When I walked over there to the pharmaceutical counter, they held out my bottle of Orange fix-its. When I reached for it, they re-directed their aim and poured the contents down the first-customer-in-line’s throat. The tallest pharmacist punched the red emergency button, grazing the back of his hand across the most exciting clerk’s hip bone -- which he felt effortlessly through her thin skirt -- and took three hard gulps from the fresh coffee that he had just poured. Everyone could hear the fluorescent light tubes buzzing in the back room. As the clerk stood there , annoyed that I came in just before lunch break, wiping her fogged glasses, I requested four sips from the tall man’s coffee. Before she could suggest my departure, the man with the biggest hat (whose coat was dimmer than the rest) had poured half the black contents into an orange bottle and insisted on my immediate consumption. As I emptied that down me and looked into the bottom of the bottle, raised above my face, I noticed, with subtle delight, the remnants of one white pill disappear stylishly. Those men in tights, with even bigger hats than the tallest dr., parked their horses out front & hustled inside in a short single file line. The slowest one, knocking items onto the trail he created behind him, slurred along, inquiring about a slower pace. Those men, hands on holsters, did oblige. As they finally approached this happening, they discovered no excitement (thus breaking their contract) – only people of differing heights standing around discussing Hues. One handful of remarkably potent magenta cellulose tablets in the hand of a subtle worker did catch the eyes of Smallest-and-Wheezing.
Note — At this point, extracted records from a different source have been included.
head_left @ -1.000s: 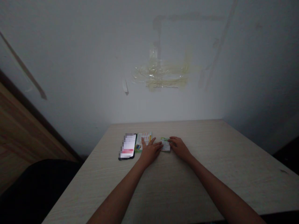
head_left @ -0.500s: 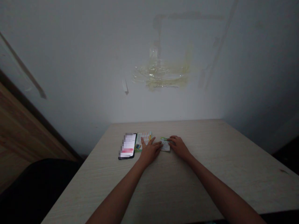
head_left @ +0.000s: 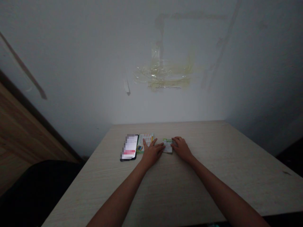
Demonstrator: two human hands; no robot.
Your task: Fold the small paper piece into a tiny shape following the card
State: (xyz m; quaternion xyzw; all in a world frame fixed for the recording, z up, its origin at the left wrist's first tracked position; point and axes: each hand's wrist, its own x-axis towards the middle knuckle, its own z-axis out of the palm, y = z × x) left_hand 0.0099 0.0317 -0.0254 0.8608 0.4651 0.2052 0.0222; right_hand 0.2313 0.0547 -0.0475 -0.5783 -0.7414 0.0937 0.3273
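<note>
A small folded paper leaflet (head_left: 167, 146), white with a green band along its top, lies between my hands on the table. My left hand (head_left: 152, 152) rests palm down with its fingers spread. Its right fingertips touch the leaflet's left edge, while other fingers lie over a larger printed sheet (head_left: 147, 137) in white, green and yellow, partly hidden by that hand. At the leaflet's right edge, my right hand (head_left: 181, 148) has its fingers bent, with thumb and forefinger at the paper's side.
Left of the printed sheet lies a phone (head_left: 129, 147) with a lit screen, partly blurred out. The pale wooden table (head_left: 213, 170) meets a wall (head_left: 94, 63) with tape remnants (head_left: 165, 75). A dark chair-like shape (head_left: 42, 189) and wooden panel (head_left: 19, 132) stand at left.
My right fingers have drawn back to the right from the leaflet's top, uncovering more of its green band. My left hand is nearly unmoved.
</note>
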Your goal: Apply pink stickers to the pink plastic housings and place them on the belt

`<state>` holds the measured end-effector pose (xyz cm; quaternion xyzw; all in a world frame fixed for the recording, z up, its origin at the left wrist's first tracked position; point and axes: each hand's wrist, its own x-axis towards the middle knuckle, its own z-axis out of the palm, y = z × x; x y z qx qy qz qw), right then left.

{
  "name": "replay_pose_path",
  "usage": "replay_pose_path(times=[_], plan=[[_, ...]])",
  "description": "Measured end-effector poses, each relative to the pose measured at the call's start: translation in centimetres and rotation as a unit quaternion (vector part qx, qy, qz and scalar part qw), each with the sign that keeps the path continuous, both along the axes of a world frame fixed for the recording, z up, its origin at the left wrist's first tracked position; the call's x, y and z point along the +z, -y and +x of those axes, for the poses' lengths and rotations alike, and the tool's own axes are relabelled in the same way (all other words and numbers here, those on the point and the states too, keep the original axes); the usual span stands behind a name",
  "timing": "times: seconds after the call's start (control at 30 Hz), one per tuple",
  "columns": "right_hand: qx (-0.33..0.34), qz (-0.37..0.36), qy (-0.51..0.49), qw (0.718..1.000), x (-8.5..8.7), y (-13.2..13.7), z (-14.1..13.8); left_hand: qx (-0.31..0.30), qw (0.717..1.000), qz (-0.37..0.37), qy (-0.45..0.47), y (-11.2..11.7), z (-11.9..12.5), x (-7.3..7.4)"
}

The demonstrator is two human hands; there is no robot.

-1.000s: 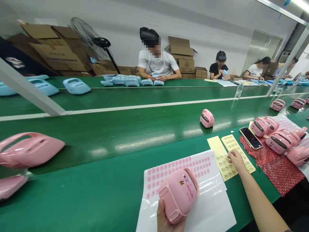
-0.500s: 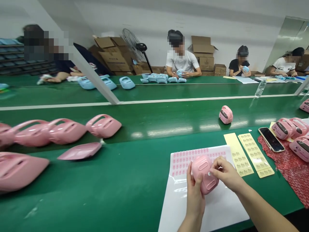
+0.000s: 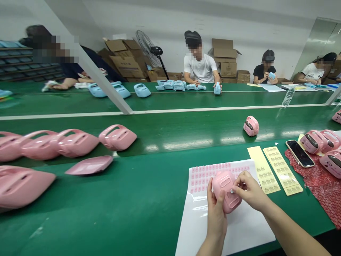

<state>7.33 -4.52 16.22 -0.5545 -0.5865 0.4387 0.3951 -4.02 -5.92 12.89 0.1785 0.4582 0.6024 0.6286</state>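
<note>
My left hand [image 3: 217,211] is closed around the side of a pink rounded plastic case [image 3: 224,179], its underside with two raised oval feet turned up. At the case's right edge, my right hand [image 3: 249,192] pinches a small white piece [image 3: 232,191], perhaps a sticker, against or just over the surface. Below them lies a white sheet [image 3: 198,217] with rows of small pink stickers [image 3: 204,174] along its far end. Two yellowish sticker strips [image 3: 262,170] rest to the right of this sheet.
Pink shell parts [image 3: 76,142] line the left. A finished-looking pink case [image 3: 251,126] stands ahead. At right are a phone [image 3: 299,153], red bubble wrap [image 3: 319,192] and more pink cases [image 3: 313,141]. A bottle [image 3: 288,97] stands farther back. Co-workers sit across the green table.
My hands and the pink case have hardly moved; the right fingers still pinch at the same spot. Across the table, a co-worker has moved a blue case to the right, down to the tabletop.
</note>
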Motion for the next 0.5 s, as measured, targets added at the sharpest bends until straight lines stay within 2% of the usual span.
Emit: replay_pose_path(times=[0.17, 0.23, 0.37, 0.43, 0.5], plan=[[-0.04, 0.138, 0.061, 0.988, -0.9, 1.1, -1.2, -0.013, 1.0, -0.005, -0.006, 0.2, -0.2, 0.3], [-0.046, 0.169, 0.071, 0.982, -1.1, 1.4, -1.4, -0.015, 1.0, -0.008, -0.008, 0.2, -0.3, 0.3], [-0.056, 0.135, -0.013, 0.989, -0.6, 1.0, -0.5, 0.01, 1.0, -0.018, -0.005, 0.1, -0.4, 0.2], [-0.103, 0.129, -0.046, 0.985, -0.7, 0.0, 0.4, 0.02, 0.999, -0.027, 0.006, -0.1, -0.5, 0.1], [-0.141, 0.151, -0.018, 0.978, -1.4, -1.5, 1.2, 0.024, 0.998, -0.031, 0.039, -0.3, -0.8, 0.1]])
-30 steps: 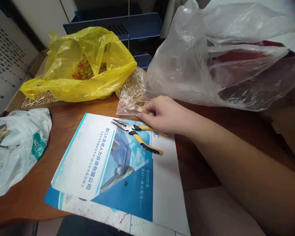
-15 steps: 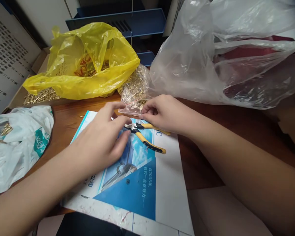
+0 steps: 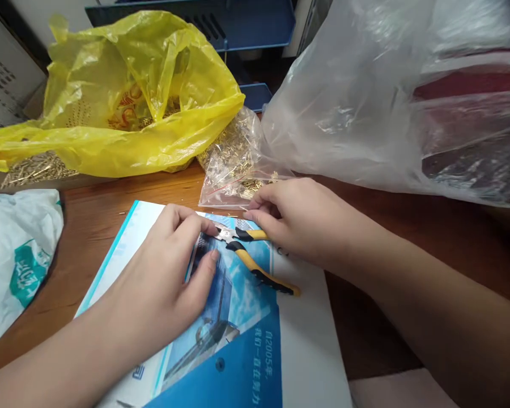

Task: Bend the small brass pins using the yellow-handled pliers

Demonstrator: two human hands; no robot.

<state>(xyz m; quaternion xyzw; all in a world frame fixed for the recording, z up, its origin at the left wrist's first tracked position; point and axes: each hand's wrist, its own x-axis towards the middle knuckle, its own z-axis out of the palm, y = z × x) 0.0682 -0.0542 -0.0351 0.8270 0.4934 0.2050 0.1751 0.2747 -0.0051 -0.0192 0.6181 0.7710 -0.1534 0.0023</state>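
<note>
Head view: my left hand [image 3: 176,252] stretches palm-down over the nose of the pliers [image 3: 248,261], thumb and index finger apart. My right hand [image 3: 300,218] is curled over one handle, thumb and forefinger nearly meeting by the clear bag [image 3: 223,190]; I can't tell whether they pinch anything. The pliers lie on a brochure [image 3: 312,345] printed "自2005年"; red lettering [image 3: 127,106] on the yellow bag [image 3: 153,148] is too creased to read.

A white bag [image 3: 6,249] lies left, blue trays [image 3: 255,25] behind.
</note>
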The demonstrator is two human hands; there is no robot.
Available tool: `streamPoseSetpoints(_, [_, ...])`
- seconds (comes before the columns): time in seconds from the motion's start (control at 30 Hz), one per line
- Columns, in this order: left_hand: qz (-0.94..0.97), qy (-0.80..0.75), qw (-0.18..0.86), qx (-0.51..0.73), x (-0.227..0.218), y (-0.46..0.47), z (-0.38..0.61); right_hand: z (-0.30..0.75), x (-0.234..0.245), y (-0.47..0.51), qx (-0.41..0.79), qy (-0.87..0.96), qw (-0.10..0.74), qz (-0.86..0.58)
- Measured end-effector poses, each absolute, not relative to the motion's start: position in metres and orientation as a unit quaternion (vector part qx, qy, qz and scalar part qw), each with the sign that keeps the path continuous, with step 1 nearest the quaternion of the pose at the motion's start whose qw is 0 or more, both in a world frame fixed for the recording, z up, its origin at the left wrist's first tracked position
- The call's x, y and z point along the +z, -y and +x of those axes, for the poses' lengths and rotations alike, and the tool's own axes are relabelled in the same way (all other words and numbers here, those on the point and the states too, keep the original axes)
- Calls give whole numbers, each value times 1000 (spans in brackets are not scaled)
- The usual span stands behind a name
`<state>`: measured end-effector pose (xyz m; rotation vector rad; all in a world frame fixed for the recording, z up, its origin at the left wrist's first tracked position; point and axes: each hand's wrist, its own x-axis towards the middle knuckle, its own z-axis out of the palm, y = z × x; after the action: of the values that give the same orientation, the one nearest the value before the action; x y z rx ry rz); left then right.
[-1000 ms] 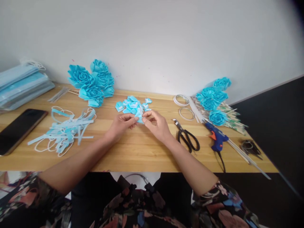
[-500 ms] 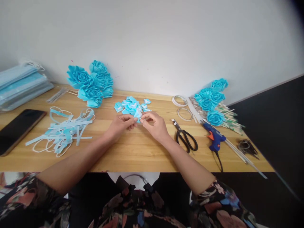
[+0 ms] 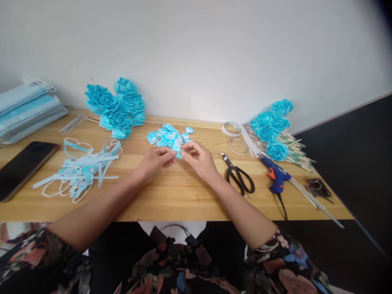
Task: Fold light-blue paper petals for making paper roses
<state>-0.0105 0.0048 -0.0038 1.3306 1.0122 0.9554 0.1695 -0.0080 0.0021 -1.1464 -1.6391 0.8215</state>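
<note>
Between my two hands is a small folded blue petal [image 3: 177,148] with a pale upper part. My left hand [image 3: 159,158] pinches its left side between thumb and fingers. On its right side, the thumb and fingertips of my right hand [image 3: 197,158] are closed on it. Just behind the hands lies a loose pile of similar folded blue petals [image 3: 167,134], some with white strips on them. Part of that pile is hidden by the held petal.
Left: blue fabric roses [image 3: 118,106], cut mask strips with ear loops [image 3: 81,167], a phone [image 3: 26,167] and stacked face masks [image 3: 29,108]. Right: tape rolls [image 3: 238,146], black-handled scissors [image 3: 240,177], a blue glue gun [image 3: 277,175], more roses [image 3: 277,151] and sticks [image 3: 303,196].
My right fingers have shifted slightly on the petal, and its lower edge now shows flatter and wider between the thumbs. The pile and tools stay where they were.
</note>
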Motion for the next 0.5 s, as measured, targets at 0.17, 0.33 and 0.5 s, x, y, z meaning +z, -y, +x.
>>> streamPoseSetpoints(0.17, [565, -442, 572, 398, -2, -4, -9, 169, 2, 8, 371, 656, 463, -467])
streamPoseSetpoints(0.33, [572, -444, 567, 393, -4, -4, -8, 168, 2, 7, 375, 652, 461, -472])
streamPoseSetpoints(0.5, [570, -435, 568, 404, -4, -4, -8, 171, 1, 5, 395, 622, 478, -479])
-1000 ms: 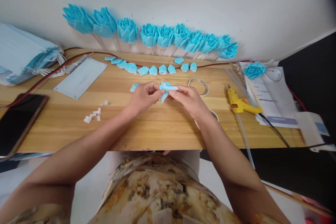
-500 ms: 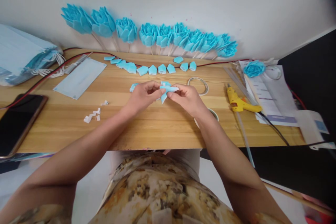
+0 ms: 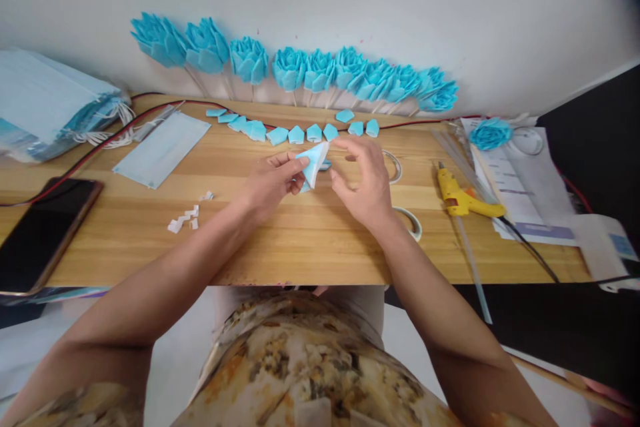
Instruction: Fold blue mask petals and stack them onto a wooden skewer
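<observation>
My left hand point(image 3: 277, 180) pinches a folded piece of blue and white mask fabric point(image 3: 314, 161) between thumb and fingers, above the middle of the table. Just right of it is my right hand point(image 3: 363, 177), its thumb and fingers spread apart with nothing between them. Another bit of blue fabric shows partly behind the held piece. Beyond my hands a row of folded blue petals point(image 3: 296, 135) lies along the table, with one petal point(image 3: 345, 116) set behind the row. Two tape rolls, one white point(image 3: 395, 167) and one pale green point(image 3: 411, 223), are partly hidden by my right hand and forearm.
Several blue fabric flowers point(image 3: 250, 60) on sticks lean against the wall. On the left are a pack of masks point(image 3: 55, 100), a flat mask point(image 3: 163, 149), a phone point(image 3: 47, 233) and white scraps point(image 3: 183, 219). A yellow glue gun point(image 3: 465, 197) and papers point(image 3: 525, 180) lie right.
Both hands were on the fabric piece; my right hand has let go and opened, moving slightly right. The piece now stands tilted in my left hand. The whole view has shifted a little.
</observation>
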A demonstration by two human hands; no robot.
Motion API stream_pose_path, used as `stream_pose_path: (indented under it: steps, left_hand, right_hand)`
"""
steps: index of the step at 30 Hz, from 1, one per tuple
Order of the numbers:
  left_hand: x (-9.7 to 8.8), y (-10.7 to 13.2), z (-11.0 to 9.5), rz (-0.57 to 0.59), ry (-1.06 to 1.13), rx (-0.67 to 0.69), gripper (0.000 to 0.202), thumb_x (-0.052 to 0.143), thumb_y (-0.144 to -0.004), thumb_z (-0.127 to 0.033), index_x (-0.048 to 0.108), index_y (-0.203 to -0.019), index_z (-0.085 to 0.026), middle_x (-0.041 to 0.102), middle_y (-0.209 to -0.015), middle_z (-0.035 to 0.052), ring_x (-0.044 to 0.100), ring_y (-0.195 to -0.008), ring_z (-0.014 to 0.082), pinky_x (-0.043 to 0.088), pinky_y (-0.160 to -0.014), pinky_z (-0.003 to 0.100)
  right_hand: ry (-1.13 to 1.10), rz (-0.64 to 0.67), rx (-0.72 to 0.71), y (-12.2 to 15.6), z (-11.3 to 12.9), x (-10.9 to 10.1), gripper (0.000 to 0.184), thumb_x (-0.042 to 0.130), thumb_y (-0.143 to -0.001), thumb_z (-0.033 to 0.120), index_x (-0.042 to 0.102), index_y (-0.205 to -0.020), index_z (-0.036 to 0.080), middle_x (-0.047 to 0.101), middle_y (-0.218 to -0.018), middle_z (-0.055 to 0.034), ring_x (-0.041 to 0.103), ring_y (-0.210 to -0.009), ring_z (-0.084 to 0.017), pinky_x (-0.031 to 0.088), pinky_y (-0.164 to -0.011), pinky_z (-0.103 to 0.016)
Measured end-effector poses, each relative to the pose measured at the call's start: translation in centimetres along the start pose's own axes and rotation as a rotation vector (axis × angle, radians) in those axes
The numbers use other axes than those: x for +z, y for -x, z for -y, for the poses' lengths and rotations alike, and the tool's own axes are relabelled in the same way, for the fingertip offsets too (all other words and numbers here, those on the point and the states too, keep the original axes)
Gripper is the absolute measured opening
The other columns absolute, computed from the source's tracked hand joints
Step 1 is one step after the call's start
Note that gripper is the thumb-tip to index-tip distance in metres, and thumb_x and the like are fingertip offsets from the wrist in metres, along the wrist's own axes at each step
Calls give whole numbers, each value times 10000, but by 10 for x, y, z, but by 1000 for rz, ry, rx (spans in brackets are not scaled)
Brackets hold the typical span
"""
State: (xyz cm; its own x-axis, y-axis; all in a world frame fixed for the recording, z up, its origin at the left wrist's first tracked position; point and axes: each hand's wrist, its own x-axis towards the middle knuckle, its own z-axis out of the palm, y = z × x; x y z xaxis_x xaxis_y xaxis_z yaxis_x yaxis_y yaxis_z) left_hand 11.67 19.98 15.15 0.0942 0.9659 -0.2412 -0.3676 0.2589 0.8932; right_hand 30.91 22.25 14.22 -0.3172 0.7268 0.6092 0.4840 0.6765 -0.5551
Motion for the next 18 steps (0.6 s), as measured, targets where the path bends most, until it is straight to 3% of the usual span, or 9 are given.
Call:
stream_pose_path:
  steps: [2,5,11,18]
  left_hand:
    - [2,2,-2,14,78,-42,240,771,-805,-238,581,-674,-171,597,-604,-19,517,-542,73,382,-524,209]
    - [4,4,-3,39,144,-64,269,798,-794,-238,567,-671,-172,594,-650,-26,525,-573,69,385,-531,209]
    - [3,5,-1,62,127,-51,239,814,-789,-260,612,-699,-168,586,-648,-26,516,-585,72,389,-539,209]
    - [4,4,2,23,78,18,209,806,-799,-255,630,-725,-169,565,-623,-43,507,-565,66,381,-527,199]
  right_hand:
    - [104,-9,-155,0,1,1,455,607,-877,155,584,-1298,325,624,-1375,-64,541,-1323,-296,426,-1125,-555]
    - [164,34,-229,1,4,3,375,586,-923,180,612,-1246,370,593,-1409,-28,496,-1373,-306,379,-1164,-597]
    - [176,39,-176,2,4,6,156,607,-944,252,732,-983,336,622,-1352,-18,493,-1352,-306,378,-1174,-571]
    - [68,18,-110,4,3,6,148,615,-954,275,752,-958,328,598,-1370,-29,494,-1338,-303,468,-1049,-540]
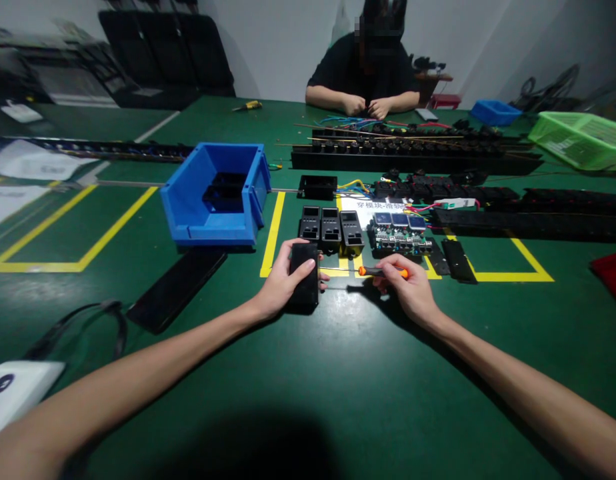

Guns stayed put, as those 7 noble enforcers walked in reverse, to calm the slight equestrian panic ensuing outdoors. Smallest attempted a protest of reversal but his only mouth worked not and those heavy breaths of his produced sticky fluid. As he went for a wipe of mouth, the official in front of him in line tugged with a start and they both tripped over his leash, producing a fresh pile of items on the trail of those “men-to-the-rescue”.

“Madame!” suggested I, “help them!”--remembering the great surplus of condensed remedies of every sort back there. Her reply was not marked with words but with a steady aim of candy-coated tablets from a special bottle, into each of the mens’ many small fresh cuts, and dissolved those with a high pressure hose, connected to the laboratory faucet. Oh, how the men clambered, clamoring to their feet! They were already on their horses down the block before the toothbrush that had fallen from pocket of the youngest hit the ground. In the morning, the coroner rang me, with the confirmation that the customer had failed because of a severely blocked nasal system. I nodded and wept on the way to the bank, where I made a wire transfer to the Gold Coast of a relatively large amount of money from my yard sale the previous evening.